Les filles des pays à faible revenu continueront d’être confrontées à des fermetures d’écoles récurrentes jusqu’à ce que leurs communautés aient accès aux vaccins. Les pays plus riches doivent donc s’assurer que leur répartition est équitable. Ils peuvent le faire en soutenant Covax – l’initiative de l’Organisation mondiale de la santé visant à distribuer des vaccins aux pays à faible revenu – et en levant les brevets et en transférant des technologies pour permettre une production plus étendue.

Les dirigeants doivent également mettre un terme à l’échec des filles en fournissant un stimulant financier substantiel à l’éducation. Mais les pays à faible revenu ne peuvent se permettre de supporter seuls ce coût. Ces dernières années, 24 pays à faible revenu ont dépensé plus pour le service de la dette extérieure que pour l’éducation.

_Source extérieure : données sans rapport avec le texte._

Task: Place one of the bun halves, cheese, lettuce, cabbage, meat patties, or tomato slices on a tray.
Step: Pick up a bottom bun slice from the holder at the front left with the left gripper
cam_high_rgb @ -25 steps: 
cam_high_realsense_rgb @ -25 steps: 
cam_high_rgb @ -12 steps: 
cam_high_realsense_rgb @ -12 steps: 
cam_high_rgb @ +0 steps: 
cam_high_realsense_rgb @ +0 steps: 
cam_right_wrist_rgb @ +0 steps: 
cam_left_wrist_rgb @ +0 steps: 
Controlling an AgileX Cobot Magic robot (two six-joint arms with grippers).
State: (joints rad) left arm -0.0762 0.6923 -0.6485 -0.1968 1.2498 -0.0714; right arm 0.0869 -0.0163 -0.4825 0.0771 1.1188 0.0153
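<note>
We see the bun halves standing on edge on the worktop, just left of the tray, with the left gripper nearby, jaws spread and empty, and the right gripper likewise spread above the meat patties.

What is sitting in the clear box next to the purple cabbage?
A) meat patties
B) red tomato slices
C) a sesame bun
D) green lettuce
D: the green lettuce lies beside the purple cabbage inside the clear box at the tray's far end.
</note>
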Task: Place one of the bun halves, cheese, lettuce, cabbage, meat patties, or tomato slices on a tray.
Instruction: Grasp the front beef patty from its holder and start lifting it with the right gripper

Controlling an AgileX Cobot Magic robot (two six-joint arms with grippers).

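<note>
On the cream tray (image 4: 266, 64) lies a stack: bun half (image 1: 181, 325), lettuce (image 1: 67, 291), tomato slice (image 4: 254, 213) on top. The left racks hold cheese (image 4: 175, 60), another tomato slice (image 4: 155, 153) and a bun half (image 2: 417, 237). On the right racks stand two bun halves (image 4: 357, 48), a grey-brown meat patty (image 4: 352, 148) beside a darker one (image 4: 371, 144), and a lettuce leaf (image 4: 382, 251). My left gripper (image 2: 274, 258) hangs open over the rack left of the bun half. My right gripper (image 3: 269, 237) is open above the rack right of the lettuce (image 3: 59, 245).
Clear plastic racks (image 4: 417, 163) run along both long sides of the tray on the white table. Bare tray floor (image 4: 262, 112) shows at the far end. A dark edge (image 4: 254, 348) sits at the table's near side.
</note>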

Le FMI estime que les pays africains sont désormais confrontés à un déficit de financement de 345 milliards de dollars pour redémarrer leurs économies et financer des programmes urgents de soins de santé, de vaccination et d’éducation. Les pays à revenu élevé doivent procéder à une reconstitution complète du Partenariat mondial pour l’éducation, une initiative de financement multilatéral, afin de garantir que 46 millions de filles s’inscrivent à l’école d’ici 2026.

Les pays plus riches devraient également prendre des mesures pour libérer des ressources nationales dans les pays à faible revenu, leur permettant de dépenser davantage pour les services publics tels que l’éducation et les soins de santé. Pour y parvenir, les dirigeants au sommet du G7 à Cornwall en juin peuvent aider les liquidités des pays à faible revenu avec des droits de tirage spéciaux supplémentaires (un instrument financier qui stimulerait les bilans des pays); annuler la dette non remboursable pour les trois prochaines années; et porter l’aide étrangère à 0,7% du PIB.

Mais les déclarations lors des sommets mondiaux ne sont pas la même chose que le progrès. Les gouvernements doivent choisir d’investir davantage dans l’éducation des filles. Si nous pouvons garder les filles à l’école, nous pouvons leur donner les outils dont elles ont besoin pour affronter les problèmes les plus urgents de notre monde. Nous serons tous meilleurs pour cela.

Malala Yousafzai est une militante pakistanaise, messagère de la paix des Nations Unies et la plus jeune personne à recevoir le prix Nobel de la paix. Elle est co-fondatrice de Malala Fund.